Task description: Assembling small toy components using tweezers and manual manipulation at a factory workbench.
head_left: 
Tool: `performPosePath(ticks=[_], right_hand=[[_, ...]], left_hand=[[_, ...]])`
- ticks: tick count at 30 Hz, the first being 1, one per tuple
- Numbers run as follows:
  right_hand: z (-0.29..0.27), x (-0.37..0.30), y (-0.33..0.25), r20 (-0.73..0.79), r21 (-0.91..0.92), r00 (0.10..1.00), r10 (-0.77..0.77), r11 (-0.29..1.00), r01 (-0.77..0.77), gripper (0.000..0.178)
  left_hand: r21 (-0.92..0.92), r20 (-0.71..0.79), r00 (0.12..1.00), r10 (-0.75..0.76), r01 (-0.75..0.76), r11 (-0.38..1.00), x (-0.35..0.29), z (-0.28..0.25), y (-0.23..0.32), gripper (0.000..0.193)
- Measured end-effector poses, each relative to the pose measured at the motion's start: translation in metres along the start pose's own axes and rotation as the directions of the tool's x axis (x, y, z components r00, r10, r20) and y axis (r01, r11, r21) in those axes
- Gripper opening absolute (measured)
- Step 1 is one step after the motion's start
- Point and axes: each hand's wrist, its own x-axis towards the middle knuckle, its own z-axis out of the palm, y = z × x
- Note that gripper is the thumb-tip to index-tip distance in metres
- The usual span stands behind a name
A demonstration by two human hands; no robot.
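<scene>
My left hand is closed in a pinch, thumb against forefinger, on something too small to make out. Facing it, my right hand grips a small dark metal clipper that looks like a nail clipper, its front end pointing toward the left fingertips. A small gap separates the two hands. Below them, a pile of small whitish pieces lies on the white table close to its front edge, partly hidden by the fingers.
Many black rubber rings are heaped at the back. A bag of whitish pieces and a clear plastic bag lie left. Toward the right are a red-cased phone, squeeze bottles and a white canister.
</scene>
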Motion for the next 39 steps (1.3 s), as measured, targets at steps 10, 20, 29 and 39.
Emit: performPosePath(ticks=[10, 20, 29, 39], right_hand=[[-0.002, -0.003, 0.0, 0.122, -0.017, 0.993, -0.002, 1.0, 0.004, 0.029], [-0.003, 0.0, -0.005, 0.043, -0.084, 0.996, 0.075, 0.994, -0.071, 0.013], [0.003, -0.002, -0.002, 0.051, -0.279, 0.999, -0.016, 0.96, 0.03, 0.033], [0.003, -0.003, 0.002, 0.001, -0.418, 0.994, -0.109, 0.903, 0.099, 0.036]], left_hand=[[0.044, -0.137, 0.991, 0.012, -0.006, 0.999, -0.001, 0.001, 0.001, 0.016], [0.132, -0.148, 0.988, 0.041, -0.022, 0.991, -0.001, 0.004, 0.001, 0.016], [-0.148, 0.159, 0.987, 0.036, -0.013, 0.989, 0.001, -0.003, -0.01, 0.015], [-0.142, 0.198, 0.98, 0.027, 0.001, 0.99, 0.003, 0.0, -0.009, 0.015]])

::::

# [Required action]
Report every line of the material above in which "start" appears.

# [Written reply]
- Measured end-effector poses, each relative to the pose measured at the motion's start: translation in metres along the start pose's own axes and rotation as the directions of the tool's x axis (x, y, z components r00, r10, r20) and y axis (r01, r11, r21) in those axes
- Step 1 is one step after the motion's start

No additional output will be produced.